● What to do
Nothing past the line containing "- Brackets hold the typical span" belongs in the output. Copy exactly every line of the data below from the first up to and including it.

● Data shown
=-=-=-=-=
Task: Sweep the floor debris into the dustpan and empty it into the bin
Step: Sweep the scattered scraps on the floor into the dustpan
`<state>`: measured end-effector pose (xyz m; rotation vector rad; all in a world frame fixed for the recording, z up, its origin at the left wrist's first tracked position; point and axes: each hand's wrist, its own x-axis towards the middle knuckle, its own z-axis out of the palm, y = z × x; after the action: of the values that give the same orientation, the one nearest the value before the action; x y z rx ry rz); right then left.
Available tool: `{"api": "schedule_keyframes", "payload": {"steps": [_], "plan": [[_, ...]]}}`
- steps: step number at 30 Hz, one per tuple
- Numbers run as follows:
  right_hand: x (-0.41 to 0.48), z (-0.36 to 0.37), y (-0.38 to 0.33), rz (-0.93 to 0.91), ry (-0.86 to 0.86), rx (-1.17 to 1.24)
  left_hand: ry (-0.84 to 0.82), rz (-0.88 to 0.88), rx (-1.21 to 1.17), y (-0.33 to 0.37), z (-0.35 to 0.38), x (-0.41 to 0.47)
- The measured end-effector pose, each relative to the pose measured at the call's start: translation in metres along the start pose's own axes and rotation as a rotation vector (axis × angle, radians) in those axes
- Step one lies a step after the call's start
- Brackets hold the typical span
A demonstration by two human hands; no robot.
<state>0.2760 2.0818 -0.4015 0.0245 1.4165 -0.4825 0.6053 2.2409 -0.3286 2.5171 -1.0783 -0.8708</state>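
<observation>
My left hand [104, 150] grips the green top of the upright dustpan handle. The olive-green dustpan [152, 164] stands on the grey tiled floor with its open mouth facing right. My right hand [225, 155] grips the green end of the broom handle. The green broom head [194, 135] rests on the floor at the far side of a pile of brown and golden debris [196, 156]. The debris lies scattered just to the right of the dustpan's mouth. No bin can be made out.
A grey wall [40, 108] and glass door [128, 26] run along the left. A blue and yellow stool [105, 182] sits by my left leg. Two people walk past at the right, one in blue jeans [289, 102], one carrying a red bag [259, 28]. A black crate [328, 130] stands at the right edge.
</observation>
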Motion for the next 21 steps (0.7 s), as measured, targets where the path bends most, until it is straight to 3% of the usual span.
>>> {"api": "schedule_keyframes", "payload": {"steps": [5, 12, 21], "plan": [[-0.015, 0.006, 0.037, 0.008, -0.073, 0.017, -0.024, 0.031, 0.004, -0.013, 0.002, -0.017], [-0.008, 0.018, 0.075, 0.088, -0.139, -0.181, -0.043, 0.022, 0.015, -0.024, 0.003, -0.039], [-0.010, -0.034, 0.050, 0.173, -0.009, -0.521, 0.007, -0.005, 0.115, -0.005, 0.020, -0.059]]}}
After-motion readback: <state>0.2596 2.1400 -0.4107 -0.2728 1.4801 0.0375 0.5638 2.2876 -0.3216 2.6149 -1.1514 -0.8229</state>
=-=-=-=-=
● Solution for this task
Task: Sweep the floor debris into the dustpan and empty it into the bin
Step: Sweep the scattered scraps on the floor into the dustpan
`<state>`: measured end-effector pose (xyz m; rotation vector rad; all in a world frame fixed for the recording, z up, its origin at the left wrist's first tracked position; point and axes: each hand's wrist, its own x-axis towards the middle knuckle, its own z-axis out of the palm, y = z × x; after the action: of the values that give the same orientation, the one nearest the value before the action; x y z rx ry rz); right then left.
Available tool: `{"api": "schedule_keyframes", "payload": {"steps": [_], "plan": [[_, ...]]}}`
- steps: step number at 30 Hz, one per tuple
- Numbers run as follows:
  right_hand: x (-0.41 to 0.48), z (-0.36 to 0.37), y (-0.38 to 0.33), rz (-0.93 to 0.91), ry (-0.86 to 0.86), rx (-1.17 to 1.24)
  left_hand: ry (-0.84 to 0.82), rz (-0.88 to 0.88), rx (-1.21 to 1.17), y (-0.33 to 0.37), z (-0.35 to 0.38), x (-0.41 to 0.47)
- The measured end-effector pose, each relative to the pose measured at the call's start: translation in metres along the start pose's own axes and rotation as a rotation vector (axis × angle, radians) in those axes
- Step one lies a step after the call's start
- Brackets hold the typical span

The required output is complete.